PROBLEM> From top to bottom, write out the listing exactly.

——————

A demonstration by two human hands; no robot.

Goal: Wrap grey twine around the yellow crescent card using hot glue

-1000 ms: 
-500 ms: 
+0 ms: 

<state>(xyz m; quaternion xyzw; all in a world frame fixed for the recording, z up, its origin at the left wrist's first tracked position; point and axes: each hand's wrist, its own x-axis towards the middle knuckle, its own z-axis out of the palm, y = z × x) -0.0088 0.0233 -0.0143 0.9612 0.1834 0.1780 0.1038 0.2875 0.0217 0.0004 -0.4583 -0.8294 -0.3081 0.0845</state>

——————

RESULT OF THIS EXERCISE>
A demonstration by two human hands; no robot.

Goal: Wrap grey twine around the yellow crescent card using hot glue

-1000 ms: 
-500 ms: 
+0 ms: 

<state>(xyz m; quaternion xyzw; all in a world frame fixed for the recording, z up, its origin at the left wrist's first tracked position; point and axes: each hand's wrist, its own x-axis towards the middle knuckle, its own z-axis out of the palm, y = z × x) -0.0088 0.0233 -0.0143 0.9612 0.1834 0.1780 0.1038 0.2875 0.0217 0.0004 -0.4583 -0.8294 -0.3081 0.0845</state>

No further answer is required.